User-Aware Evaluation for Medium-Resolution Forest-Related Datasets in China: Reliability and Spatial Consistency

by

Xueli Peng

^1,2

,

Guojin He

^1,2,3,*,

Guizhou Wang

¹,

Tengfei Long

^1,2

,

Xiaomei Zhang

¹ and

Ranyu Yin

¹

Aerospace Information Research Institute, Chinese Academy of Sciences, Beijing 100094, China

²

University of Chinese Academy of Sciences, Beijing 100049, China

³

Key Laboratory of Earth Observation of Hainan Province, Hainan Research Institute, Aerospace Information Research Institute, Chinese Academy of Sciences, Sanya 572029, China

^*

Author to whom correspondence should be addressed.

Remote Sens. 2023, 15(10), 2557; https://doi.org/10.3390/rs15102557

Submission received: 7 April 2023 / Revised: 7 May 2023 / Accepted: 11 May 2023 / Published: 13 May 2023

Download

Browse Figures

Versions Notes

Abstract

:

Forest cover data are fundamental to sustainable forest management and conservation. Available medium-resolution publicly shared forest-related datasets provide primary information on forest distribution. The evaluation of relevant datasets is of great importance to learn about the differences, characterize the accuracy, and provide a reference for rational use. This study presents an evaluation and analysis of the forest-related datasets in China around 2020, including TreeCover and the forest-related layer (latter referred to as the forest datasets) in WorldCover, Esri land cover, FROM-GLC10, GlobeLand30, and GLC_FCS30. These forest datasets, that are obtained by aggregating forest-related lasses based on the classification schemes, are analyzed from spatial consistency and accuracy comparison. The results illustrate that forest datasets with 10m resolution are generally more precise than those with 30m resolution in China. WorldCover shows the highest accuracy, with producer accuracy and user accuracy of 91.4% and 87.09%, respectively. These datasets exhibit high accuracy but great spatial inconsistency. The more consistent the regions are, the more accurate the accuracy is. High consistency (≥5, i.e., classified into forests by five datasets) areas account for 56.49% of areas of forest classified (AFC), while the area of low consistency (≤2) reach 25.51% of AFC. The analysis delves into the datasets, offering a reliable reference for the usage of these datasets.

Keywords:

WorldCover; Esri land cover; FROM-GLC10; GlobeLand30; GLC_FCS30-2020; TreeCover

1. Introduction

Forests provide clean air and water, and play an irreplaceable role in maintaining ecological balance, protecting biodiversity, and regulating climate change. Despite the importance attached to the conservation of forests by the international community, about 420 million hectares of forest area have been lost in the past 30 years. Deforestation and forest degradation continue to occur at an alarming rate, leading to a significant reduction in biodiversity. Accurately and frequently monitoring forest cover can help to recognize the status and changes of forest resources and provide essential data for sustainable forest management and utilization. Accurate forest distribution data can be obtained through forest inventories, which are usually conducted by field surveys and remote sensing and monitoring. Due to the cost and timeliness requirements, remote sensing technology has played an increasingly important role in forest inventories. Over the past decades, forest monitoring techniques have undergone significant changes, transitioning from visual discrimination [1,2] and manual outlining [3,4] to automatic identification with spectral indexes [5]. Statistical learning methods [6,7,8] and existing LULC products have played an important role in forest study. Scholars have reviewed and summarized the research progress of remote sensing techniques in the field of forest monitoring from different perspectives, including common remote sensing techniques [9], statistical methods [10], and applications of time series remote sensing images [11].

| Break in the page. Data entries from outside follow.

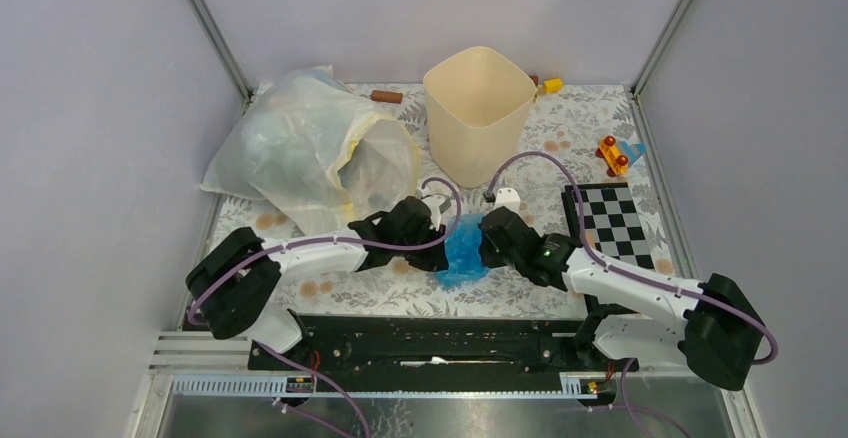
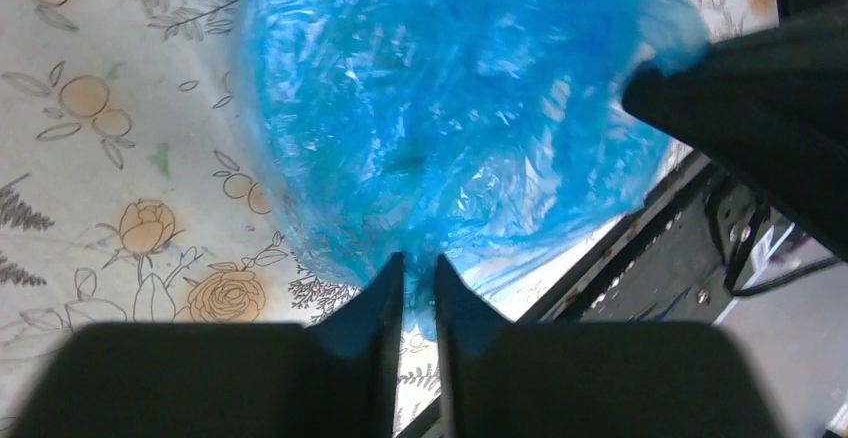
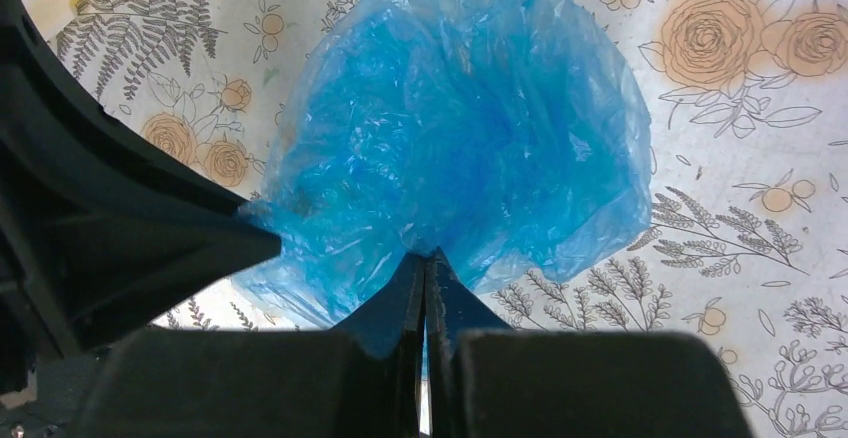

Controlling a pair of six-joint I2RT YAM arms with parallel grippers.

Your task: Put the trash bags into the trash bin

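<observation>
we see the trash bag (image 1: 463,250), light blue and crinkly, bunched in a small heap on the floral tabletop (image 1: 560,138), near the front edge at about mid-width, between the two arms. the left pincer (image 2: 420,263) meets it from the left. in its wrist view the fingers stand almost together with only a thin slit, and blue film sits in that slit, so we read it as pinched on the bag's near edge. the right pincer (image 3: 425,256) meets it from the right, fingers pressed together with no gap and the bag's rim caught at the tips. each wrist view shows the other arm's dark finger at the side of the bag; touching or just beside, we cannot tell.

the trash bin (image 1: 478,118), cream, upright with its mouth open, stands behind the bag toward the back, apart from it. the bag is outside the bin.

a big clear and pale-yellow bag (image 1: 310,148) lies left of the bin. a checkerboard (image 1: 615,223) lies on the right, partly under the right arm. a red and yellow toy (image 1: 612,155) sits behind it. a brown cylinder (image 1: 386,96) and a yellow block (image 1: 550,85) lie at the back edge.
</observation>
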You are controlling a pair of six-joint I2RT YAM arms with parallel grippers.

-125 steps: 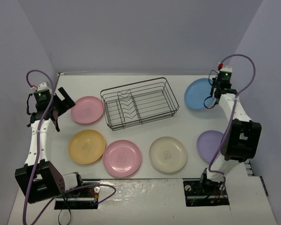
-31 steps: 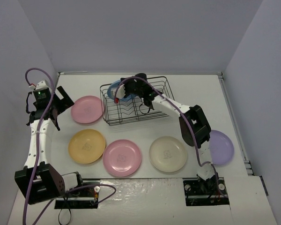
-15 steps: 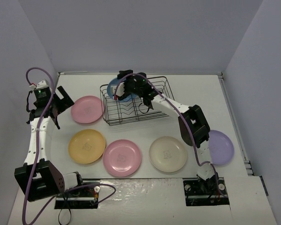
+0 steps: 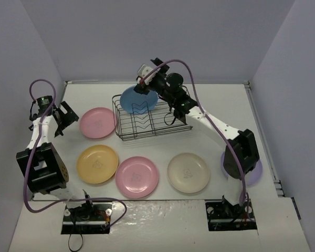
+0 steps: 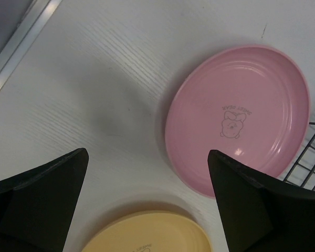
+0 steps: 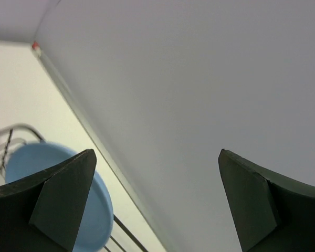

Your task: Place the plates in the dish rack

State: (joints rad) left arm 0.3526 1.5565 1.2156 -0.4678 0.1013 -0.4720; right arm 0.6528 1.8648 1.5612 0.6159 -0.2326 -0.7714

Furthermore, some freely available forest-related layers of land cover and land use (LULC) maps and forest-related thematic maps [12] contribute to the fundamental data for forest study. Forests, as an important component of the land cover, are an indispensable part of land cover and land use (LULC) classification. It is convenient to obtain forest data via global or regional LULC datasets. However, the definition of forests varies remarkably among these datasets due to their different classification schemes. Commonly, the definition of forests in these datasets is constrained by factors such as vegetation cover, tree height, area covered, and use. The availability of this data is timelier and more accessible compared to that of data from the national forest inventory. These data are more readily available and more time-efficient than national forest inventory data.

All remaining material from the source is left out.